Hubs, Spokes and Buses: How to Get to a Better Data Warehouse
Are you frustrated by the inefficiency, rigidity and latency of a first-generation, hub-and-spoke-architecture data warehouse? Here's a six-step guide to evolving to a streamlined, robust Kimball Dimensional Bus Architecture that will reduce time to reporting, lower data latency, and deliver more detailed, analytically useful information.
Now that data warehousing has become ubiquitous in the corporate world, "clean slate" designs of entirely new decision support systems are becoming somewhat rare. Instead, designs and roadmaps are more often intended to improve, modernize or otherwise evolve existing production data warehouses that may be showing signs of age.

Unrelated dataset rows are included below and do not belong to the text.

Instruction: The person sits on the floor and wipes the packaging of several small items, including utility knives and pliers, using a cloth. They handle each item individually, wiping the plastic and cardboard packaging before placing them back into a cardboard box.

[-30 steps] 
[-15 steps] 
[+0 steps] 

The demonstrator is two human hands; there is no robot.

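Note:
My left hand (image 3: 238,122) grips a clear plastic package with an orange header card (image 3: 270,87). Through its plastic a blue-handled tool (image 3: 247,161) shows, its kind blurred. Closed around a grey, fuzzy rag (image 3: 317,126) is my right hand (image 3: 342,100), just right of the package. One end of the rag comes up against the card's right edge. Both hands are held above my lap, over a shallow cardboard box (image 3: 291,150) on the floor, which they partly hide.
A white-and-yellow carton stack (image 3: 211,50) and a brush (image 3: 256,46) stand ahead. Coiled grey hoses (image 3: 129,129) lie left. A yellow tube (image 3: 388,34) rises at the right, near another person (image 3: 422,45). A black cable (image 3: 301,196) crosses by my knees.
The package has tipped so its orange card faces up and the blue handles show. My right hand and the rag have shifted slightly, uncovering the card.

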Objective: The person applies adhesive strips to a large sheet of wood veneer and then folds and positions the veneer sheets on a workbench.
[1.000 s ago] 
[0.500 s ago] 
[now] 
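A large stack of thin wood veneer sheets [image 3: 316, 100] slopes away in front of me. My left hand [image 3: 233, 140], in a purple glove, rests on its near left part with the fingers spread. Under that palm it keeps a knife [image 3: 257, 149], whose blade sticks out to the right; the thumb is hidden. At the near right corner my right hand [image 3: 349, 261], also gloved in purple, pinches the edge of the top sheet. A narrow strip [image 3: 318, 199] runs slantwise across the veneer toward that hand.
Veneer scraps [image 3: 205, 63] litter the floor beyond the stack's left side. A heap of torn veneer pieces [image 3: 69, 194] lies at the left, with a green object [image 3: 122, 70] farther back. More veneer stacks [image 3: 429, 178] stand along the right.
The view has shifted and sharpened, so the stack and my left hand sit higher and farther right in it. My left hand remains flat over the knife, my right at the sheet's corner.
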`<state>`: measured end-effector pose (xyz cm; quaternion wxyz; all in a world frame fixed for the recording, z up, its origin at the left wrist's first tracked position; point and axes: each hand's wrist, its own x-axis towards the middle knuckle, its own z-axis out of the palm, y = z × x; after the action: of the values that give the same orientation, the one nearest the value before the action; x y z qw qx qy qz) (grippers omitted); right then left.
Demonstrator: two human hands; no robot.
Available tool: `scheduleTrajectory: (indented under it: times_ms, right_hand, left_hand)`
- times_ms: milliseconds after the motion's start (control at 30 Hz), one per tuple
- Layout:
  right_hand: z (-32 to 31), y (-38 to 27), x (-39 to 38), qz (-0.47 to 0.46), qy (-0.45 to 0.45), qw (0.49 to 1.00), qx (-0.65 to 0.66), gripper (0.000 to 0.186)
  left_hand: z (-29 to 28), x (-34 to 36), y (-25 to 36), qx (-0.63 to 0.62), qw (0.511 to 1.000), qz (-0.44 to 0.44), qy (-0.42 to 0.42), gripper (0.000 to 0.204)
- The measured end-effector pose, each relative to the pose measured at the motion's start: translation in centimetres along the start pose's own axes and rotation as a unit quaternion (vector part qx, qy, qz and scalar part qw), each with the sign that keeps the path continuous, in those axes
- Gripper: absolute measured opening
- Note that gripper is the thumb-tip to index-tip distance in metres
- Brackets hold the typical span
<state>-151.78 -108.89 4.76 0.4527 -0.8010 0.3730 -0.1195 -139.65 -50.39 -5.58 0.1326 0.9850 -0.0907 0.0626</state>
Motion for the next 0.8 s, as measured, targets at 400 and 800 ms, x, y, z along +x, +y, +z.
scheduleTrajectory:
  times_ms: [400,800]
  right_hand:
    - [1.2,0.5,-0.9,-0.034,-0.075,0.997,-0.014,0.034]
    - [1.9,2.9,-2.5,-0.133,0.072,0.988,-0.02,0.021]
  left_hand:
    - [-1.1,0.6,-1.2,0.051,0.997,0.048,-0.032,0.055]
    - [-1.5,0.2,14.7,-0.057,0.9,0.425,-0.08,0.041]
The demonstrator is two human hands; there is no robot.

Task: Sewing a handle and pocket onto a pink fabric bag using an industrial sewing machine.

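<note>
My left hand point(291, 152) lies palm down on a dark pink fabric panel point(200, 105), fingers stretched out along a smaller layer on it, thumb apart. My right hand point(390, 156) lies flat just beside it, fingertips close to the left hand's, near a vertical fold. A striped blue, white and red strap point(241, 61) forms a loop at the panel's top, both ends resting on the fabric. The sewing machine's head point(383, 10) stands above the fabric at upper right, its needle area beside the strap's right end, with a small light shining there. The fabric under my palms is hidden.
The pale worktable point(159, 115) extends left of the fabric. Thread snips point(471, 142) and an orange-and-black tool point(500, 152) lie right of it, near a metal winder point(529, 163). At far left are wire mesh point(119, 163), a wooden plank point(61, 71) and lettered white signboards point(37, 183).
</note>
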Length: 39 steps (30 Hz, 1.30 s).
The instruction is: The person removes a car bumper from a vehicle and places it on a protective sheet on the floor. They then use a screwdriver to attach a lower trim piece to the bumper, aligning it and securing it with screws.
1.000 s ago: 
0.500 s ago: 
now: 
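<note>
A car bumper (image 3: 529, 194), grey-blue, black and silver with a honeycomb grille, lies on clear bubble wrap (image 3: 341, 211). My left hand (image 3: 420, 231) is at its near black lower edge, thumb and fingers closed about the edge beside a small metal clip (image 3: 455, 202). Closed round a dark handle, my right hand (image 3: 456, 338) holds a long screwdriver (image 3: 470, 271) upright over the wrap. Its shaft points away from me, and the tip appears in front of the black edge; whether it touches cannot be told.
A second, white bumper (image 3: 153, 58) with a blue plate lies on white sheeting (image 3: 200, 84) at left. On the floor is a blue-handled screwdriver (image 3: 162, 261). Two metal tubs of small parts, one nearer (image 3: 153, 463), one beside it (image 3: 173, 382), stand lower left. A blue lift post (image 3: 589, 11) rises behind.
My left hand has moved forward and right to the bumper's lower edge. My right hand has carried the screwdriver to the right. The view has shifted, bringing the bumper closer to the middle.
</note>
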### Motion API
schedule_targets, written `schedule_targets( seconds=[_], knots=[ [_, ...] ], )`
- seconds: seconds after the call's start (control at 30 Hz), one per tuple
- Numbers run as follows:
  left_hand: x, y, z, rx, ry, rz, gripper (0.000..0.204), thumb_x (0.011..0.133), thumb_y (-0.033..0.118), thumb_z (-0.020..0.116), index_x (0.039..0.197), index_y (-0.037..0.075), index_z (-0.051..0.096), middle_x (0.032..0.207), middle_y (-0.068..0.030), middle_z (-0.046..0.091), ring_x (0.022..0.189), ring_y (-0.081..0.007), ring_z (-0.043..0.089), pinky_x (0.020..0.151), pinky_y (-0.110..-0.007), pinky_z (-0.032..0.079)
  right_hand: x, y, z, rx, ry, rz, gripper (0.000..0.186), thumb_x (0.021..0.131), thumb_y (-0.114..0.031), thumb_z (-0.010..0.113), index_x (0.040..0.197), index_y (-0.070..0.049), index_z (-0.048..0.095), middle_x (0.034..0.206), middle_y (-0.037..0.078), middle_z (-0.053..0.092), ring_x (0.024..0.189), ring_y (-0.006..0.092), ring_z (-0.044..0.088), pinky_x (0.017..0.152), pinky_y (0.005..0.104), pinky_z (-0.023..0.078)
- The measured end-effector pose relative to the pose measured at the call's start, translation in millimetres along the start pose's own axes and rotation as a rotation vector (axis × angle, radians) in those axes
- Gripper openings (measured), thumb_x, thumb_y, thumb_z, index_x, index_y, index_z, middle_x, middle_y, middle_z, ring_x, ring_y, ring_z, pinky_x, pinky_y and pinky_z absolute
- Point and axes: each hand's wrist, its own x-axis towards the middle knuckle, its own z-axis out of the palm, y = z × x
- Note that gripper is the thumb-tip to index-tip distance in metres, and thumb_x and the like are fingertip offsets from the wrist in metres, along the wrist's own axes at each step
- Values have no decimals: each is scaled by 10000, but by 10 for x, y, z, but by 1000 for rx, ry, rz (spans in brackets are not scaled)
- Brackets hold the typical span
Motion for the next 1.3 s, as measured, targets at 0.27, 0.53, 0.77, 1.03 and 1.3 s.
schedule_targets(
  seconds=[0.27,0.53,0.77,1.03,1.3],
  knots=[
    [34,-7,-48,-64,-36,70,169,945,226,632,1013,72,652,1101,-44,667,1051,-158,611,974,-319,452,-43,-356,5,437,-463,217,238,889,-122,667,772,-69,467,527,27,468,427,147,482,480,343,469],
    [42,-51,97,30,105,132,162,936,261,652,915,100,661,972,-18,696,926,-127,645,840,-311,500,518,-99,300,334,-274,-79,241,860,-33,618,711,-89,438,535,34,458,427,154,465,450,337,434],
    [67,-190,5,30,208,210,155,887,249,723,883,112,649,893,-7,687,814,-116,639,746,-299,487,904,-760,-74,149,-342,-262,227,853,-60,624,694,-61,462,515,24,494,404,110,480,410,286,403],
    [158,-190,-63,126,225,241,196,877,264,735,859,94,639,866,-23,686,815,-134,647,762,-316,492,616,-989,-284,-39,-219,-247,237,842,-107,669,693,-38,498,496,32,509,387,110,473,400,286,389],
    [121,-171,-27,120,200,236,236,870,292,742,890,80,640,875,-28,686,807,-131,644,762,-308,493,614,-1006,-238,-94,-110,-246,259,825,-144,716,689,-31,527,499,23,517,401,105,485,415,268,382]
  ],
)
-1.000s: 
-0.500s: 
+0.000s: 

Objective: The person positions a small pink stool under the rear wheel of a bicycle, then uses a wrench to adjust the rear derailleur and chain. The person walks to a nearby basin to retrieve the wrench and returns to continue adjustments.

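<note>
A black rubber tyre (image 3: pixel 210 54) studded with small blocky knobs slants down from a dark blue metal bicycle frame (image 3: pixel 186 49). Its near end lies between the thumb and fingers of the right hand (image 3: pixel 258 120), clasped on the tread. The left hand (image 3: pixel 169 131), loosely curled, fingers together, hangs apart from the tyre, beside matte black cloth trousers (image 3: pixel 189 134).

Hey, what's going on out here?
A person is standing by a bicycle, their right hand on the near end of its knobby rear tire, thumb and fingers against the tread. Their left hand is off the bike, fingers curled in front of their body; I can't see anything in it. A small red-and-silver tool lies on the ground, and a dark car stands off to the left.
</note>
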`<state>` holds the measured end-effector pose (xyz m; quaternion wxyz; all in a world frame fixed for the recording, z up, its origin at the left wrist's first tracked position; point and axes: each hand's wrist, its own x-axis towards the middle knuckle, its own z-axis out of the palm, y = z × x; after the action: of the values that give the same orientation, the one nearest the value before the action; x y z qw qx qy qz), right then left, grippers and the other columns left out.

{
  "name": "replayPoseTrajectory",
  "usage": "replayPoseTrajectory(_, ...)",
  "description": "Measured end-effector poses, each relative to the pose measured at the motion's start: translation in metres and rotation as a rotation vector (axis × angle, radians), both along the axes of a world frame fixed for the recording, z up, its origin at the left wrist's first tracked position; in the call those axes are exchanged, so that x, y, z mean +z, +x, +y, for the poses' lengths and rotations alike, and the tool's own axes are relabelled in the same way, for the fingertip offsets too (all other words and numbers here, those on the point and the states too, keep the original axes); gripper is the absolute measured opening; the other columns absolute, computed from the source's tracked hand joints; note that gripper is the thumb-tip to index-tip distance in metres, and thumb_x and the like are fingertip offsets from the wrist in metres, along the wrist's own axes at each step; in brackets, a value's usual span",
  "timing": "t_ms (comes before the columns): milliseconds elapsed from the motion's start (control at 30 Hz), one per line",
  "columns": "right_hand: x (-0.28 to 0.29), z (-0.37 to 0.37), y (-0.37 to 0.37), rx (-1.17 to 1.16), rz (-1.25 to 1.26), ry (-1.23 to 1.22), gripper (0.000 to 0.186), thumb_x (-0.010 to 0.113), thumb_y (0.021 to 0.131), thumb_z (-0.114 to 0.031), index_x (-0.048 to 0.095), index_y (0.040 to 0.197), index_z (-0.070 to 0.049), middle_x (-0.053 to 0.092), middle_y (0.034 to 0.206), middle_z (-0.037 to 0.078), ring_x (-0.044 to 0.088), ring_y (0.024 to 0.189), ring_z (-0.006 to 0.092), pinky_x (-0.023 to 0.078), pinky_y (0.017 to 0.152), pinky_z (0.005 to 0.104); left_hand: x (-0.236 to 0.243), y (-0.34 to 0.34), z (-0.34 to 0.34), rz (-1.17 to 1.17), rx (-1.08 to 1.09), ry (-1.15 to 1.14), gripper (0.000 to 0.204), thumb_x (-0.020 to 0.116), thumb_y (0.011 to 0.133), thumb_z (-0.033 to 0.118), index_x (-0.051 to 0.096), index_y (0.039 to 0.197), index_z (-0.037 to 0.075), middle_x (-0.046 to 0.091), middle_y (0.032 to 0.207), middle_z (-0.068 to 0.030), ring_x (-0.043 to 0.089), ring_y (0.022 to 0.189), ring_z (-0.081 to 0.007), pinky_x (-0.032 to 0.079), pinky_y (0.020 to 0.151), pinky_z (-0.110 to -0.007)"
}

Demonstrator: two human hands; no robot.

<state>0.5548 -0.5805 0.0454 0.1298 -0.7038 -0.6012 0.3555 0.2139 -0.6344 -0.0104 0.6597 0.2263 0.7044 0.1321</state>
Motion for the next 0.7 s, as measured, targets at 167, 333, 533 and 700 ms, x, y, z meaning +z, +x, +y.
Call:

Hub-and-Spoke Architecture
(click image for larger view)
Many first-generation data warehouses have a hub-and-spoke architecture, an approach that presents aggregated and departmentally-aligned information to end users in dimensional form. These "departmental data marts" can be either centralized or distributed, but a foundational tenet of this approach is that they must be sourced from a centralized and normalized repository — often referred to as a Third Normal Form Data Warehouse (3NF DW), as depicted in the diagram at right — that contains the most detailed information available. In this architecture, Sales, Inventory and Payment information might appear in several departmental data marts, aggregated as needed by each department and reflecting each department's preferences for metric calculations or dimensional attribution.
Kimball Bus Architecture
(click image for larger view)
The Kimball Dimensional Bus Architecture, in contrast, makes the most detailed data directly available to end users (also in dimensional form) but in a business-process-aligned (rather than departmentally aligned) manner. Thus, Sales, Inventory and Payment information is stored only once — each in a single Business Process Dimensional Model, as pictured at right — rather than appearing in various incarnations within several hub-and-spoke departmental data marts. Dimensions are conformed in an organization-wide manner, tied to atomically-grained and single-business-process facts, allowing users to creatively sum the data any which way, using any combination of the attributes from the (conformed) dimensions. Special departmental needs are handled by adding department-specific attributes to dimensions, or by creating department-specific measures in the facts, which retains the benefits of a unified cross-department perspective.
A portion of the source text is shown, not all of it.